• **PROBLEM STATEMENT**
For this listing, the lines between the one holding "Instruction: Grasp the" and the one holding "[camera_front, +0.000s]", inclusive, must be set down exactly.
________________________________________
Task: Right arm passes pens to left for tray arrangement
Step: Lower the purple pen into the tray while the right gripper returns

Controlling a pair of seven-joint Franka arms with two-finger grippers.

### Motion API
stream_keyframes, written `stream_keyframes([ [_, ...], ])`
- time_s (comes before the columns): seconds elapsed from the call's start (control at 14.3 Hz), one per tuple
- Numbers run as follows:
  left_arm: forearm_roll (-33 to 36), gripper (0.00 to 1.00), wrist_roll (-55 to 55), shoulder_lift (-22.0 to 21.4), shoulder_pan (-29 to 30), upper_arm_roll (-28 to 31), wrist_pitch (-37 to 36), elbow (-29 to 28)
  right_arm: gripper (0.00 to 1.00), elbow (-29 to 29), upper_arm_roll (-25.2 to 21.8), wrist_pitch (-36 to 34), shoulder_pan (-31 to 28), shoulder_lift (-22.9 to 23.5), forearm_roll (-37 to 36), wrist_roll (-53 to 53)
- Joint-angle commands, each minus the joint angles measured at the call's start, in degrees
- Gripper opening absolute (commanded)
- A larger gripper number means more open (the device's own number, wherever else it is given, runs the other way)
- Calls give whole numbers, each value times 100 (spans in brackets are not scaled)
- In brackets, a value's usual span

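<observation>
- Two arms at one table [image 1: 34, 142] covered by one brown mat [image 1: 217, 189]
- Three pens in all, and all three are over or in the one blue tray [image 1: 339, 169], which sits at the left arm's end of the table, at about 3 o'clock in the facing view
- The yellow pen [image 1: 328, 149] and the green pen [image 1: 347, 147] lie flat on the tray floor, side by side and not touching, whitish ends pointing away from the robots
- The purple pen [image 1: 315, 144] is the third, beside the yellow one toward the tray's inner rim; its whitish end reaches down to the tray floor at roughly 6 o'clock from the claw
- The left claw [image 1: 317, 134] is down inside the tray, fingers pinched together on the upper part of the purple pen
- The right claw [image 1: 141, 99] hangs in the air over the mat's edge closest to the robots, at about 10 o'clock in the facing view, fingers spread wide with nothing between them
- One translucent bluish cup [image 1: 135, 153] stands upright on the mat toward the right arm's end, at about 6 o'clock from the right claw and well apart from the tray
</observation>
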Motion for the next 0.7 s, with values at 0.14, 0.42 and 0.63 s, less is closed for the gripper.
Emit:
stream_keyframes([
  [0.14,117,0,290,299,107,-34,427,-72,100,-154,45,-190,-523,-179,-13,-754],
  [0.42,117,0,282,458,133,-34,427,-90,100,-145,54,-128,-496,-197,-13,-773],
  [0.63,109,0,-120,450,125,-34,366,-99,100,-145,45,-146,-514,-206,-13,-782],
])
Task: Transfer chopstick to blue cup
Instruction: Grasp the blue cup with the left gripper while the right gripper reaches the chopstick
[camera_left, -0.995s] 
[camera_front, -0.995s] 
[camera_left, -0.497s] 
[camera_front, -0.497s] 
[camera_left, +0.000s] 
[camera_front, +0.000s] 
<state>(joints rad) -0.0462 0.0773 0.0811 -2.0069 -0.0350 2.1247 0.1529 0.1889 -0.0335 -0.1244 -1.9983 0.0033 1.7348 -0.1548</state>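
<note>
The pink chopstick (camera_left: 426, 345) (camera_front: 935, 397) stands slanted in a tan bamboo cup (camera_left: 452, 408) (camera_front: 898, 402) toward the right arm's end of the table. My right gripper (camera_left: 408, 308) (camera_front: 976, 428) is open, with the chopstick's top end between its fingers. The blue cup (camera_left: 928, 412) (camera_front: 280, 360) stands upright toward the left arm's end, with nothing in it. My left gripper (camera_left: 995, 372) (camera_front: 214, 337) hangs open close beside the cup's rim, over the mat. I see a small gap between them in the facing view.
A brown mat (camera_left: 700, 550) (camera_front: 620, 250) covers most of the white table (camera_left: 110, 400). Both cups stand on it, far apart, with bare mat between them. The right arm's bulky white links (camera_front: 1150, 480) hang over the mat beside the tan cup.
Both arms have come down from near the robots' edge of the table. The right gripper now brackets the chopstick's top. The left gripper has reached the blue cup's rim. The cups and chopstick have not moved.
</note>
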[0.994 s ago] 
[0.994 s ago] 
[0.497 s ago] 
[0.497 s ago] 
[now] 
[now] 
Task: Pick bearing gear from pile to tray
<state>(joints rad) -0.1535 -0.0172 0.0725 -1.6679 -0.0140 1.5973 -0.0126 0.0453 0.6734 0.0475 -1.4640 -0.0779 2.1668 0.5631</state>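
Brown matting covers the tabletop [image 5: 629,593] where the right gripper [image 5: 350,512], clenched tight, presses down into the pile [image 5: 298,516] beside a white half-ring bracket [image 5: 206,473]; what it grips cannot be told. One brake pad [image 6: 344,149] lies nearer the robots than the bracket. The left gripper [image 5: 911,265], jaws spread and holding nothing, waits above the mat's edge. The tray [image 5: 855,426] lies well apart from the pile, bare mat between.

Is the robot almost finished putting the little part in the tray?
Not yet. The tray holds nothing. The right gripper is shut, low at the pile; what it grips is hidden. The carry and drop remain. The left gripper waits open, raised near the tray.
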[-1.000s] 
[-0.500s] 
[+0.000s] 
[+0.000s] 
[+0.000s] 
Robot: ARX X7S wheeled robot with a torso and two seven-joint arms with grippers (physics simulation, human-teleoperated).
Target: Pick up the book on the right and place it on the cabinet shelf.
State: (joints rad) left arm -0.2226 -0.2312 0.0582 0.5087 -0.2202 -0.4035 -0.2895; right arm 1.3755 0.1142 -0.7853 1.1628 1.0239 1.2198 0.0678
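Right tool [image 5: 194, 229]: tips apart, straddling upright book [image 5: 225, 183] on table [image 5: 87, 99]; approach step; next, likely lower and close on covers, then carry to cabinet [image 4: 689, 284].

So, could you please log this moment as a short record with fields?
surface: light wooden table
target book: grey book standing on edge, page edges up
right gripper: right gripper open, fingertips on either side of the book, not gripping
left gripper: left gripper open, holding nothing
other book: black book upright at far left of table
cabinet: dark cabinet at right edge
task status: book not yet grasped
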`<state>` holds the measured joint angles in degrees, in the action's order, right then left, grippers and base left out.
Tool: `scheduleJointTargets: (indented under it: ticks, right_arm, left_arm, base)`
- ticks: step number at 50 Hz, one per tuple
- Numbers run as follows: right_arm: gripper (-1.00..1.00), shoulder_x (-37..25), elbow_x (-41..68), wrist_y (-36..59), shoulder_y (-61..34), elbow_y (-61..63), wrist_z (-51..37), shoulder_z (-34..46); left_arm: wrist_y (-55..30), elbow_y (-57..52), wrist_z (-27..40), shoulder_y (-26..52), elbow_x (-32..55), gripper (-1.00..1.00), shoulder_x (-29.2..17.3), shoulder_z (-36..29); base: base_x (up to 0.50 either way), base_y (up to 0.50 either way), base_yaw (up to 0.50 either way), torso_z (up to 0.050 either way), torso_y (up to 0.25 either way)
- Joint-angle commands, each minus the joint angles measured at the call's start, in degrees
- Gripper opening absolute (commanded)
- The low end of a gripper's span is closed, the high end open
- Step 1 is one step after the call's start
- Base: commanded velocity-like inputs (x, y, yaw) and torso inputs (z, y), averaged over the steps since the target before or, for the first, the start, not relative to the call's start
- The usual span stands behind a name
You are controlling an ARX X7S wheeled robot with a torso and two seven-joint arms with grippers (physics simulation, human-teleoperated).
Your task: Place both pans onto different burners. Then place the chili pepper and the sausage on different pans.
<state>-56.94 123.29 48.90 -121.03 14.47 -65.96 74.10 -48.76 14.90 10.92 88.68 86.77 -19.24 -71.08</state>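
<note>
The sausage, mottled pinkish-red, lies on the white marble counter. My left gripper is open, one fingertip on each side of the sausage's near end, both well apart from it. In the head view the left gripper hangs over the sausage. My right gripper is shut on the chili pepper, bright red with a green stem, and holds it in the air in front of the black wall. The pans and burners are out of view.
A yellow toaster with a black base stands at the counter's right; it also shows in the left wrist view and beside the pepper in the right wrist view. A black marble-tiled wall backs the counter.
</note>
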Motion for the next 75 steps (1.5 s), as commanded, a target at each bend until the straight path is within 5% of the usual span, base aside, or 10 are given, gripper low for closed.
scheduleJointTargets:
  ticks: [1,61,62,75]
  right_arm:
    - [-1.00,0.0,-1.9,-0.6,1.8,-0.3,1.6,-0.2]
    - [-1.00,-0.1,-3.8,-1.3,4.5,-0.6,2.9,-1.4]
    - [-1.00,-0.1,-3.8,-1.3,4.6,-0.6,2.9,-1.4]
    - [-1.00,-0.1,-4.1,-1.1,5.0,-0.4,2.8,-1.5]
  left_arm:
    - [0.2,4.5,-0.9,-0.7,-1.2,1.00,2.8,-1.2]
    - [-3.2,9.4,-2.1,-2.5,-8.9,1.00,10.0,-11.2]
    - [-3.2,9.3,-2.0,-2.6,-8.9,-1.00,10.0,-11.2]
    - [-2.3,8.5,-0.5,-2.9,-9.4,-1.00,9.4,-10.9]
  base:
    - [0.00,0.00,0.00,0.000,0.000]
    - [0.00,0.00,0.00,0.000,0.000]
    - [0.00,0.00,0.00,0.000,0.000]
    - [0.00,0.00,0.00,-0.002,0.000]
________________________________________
• **EXPECTED ANSWER**
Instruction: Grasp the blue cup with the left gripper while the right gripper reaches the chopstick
[camera_left, -0.995s] 
[camera_front, -0.995s] 
[camera_left, -0.497s] 
[camera_front, -0.497s] 
[camera_left, +0.000s] 
[camera_front, +0.000s] 

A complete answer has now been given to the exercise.